Супруги Гюре по-прежнему не показывались. На корабле они были словно инородное тело. Они уже не участвовали в общей жизни. Знали ли они хотя бы, что «Аквитания» только что снялась с якоря и через четыре дня будет в Бордо? Знали ли, что метеорологические сводки предвещают хорошую погоду и что капитан обещал беспрепятственно прибыть к месту назначения несмотря на течь? Знали ли, что в Европе уже осень, что, когда корабль будет проходить мимо Руайана, пассажиры увидят освещённые казино, где в залах для игры в баккара толпятся мужчины в смокингах, увидят влюблённых, гуляющих на пляже на фоне гирлянды огней, такси, ожидающие пассажиров? Порой и сейчас можно было слышать, как гудят проезжающие на берегу такой, и это уже напоминало городскую жизнь!
Корабль медленно покидал порт. Донадьё прогуливался по палубе, проходя совсем близко от стоявших группами пассажиров, поглядывал на сияющее лицо мадам Бассо, которая была способна сойти на берег и отправиться в город, чтобы и там снова насладиться любовью. По крайней мере, на борт она вернулась в сопровождении своего лейтенанта.
— Ну и что ж, это их дело! — проворчал он.
Это относилось к супругам Гюре так же, как и к другим. После выкуренных трубок настроение у него было грустное и пессимистическое. Он облокотился на фальшборт и смотрел на тёмную палубу второго класса, где виднелись лишь светящиеся стёкла салона, возвышавшегося над палубой.
Он смутно различил тень, мужчину в пижаме, худого и светловолосого, как Гюре, который пробирался среди лебёдок и ящиков с бананами.
Быстро, словно охотник, доктор бросился с палубы первого класса прямо на лестницу.
ГЛАВА ОДИННАДЦАТАЯ
Сразу попав из света в темноту, Донадьё блуждал, как слепой. Он знал каждый закоулок на корабле и всё-таки натыкался на различные предметы и даже в какой-то момент чуть не наступил на двух матросов, которые беседовали, лёжа на спине и глядя в звёздное небо.
Словно он только этого и ждал, патефон на палубе первого класса завертелся и заиграл гавайский вальс, пластинку, которую мадам Бассо потребовала у помощника капитана.

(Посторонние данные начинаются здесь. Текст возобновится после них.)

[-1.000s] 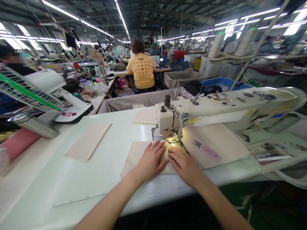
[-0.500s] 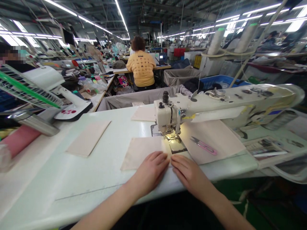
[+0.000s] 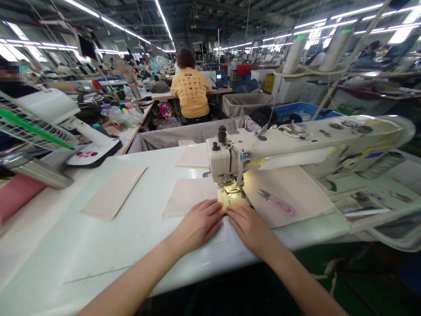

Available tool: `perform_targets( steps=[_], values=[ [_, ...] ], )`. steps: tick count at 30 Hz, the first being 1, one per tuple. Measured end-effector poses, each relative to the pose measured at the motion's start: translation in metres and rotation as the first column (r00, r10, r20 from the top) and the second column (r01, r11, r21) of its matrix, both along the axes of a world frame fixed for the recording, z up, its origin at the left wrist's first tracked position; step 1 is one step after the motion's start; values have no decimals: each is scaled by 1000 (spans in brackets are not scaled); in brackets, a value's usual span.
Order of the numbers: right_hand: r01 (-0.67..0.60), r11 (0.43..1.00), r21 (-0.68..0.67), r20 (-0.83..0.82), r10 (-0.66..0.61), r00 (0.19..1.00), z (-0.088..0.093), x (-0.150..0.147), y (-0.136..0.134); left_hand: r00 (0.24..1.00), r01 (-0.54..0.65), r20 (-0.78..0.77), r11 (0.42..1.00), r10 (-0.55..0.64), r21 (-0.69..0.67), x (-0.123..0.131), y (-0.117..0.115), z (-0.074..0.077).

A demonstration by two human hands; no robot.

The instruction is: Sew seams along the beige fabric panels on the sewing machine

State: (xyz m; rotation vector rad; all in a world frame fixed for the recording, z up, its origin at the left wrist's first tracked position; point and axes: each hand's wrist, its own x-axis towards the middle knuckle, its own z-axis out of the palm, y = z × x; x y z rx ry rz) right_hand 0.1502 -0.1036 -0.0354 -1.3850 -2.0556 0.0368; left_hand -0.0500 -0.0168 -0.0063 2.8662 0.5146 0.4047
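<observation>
at the needle end of the sewing machine (image 3: 225, 160), a pale piece of cloth (image 3: 189, 195) lies flat on the worktop (image 3: 148, 241), its right side reaching the lit spot by the metal foot (image 3: 233, 190). the left hand (image 3: 204, 219) rests palm down over the near right corner of this cloth, fingers side by side and pointing toward the foot. the right hand (image 3: 248, 226) lies opposite, fingers close together and slightly bent, the tips just beside those of the left. whether either of the hands pinches the edge or only presses it down, i cannot tell, since the fingers cover that spot.

the step in hand looks like lining up the cloth and guiding its edge at the foot; whether the needle is down in it is too small to see. as i judge it, the next move calls for light, even pressure from both hands, a straight edge, and fingertips clear of the needle. uneven pulling could skew the cloth.

right of the foot, pink-handled scissors (image 3: 278, 202) lie on a larger sheet (image 3: 307, 188), apart from the right hand. another pale panel (image 3: 113, 193) lies well to the left.
</observation>
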Motion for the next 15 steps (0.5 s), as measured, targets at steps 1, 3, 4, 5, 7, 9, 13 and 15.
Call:
perform_targets(
  steps=[1,3,4,5,7,9,13,15],
  values=[
    [5,1000,-10,2,-5,1000,1,-1,5,1000,-5,2,1000,5,-3,1,5,0],
    [31,999,-26,8,-31,999,1,-3,14,1000,-11,9,1000,11,-4,3,15,1],
    [52,998,-32,13,-51,999,1,-4,19,1000,-12,12,1000,12,-4,4,20,1],
    [75,996,-39,20,-74,997,1,-4,23,1000,-12,14,1000,12,-3,6,25,2],
    [117,992,-53,27,-116,993,-1,-6,30,1000,-7,10,1000,7,-1,8,35,3],
    [136,989,-63,17,-135,991,-3,-7,33,1000,-4,3,1000,4,4,9,45,3],
    [130,991,-44,-45,-132,990,-10,-7,28,1000,0,-1,1000,0,-1,11,61,2],
    [130,991,-25,-73,-132,989,-13,-7,23,1000,3,4,1000,-3,-12,12,64,1]
  ],
)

Огни острова уже скрылись из вида. Где-то дрожал только огонёк рыбачьего парусника. Вероятно, на нём как раз занимались ловлей, потому что, когда на это судно упал свет прожектора, обрисовались его мачты без парусов, голые, как рыбий хребет.
Гюре перешёл на другое место. Донадьё искал его глазами, вернее искал «светлое пятно пижамы, которую он видел прежде.
Он не знал, что скажет ему. Да это было и неважно. Он будет говорить с ним. Среди царившей вокруг тёплой ночи, которой гавайская музыка придавала экзотический колорит, он растопит недоверие этого взбесившегося глупца, внушит ему мужество, во всяком случае не допустит, чтобы драма произошла на борту корабля.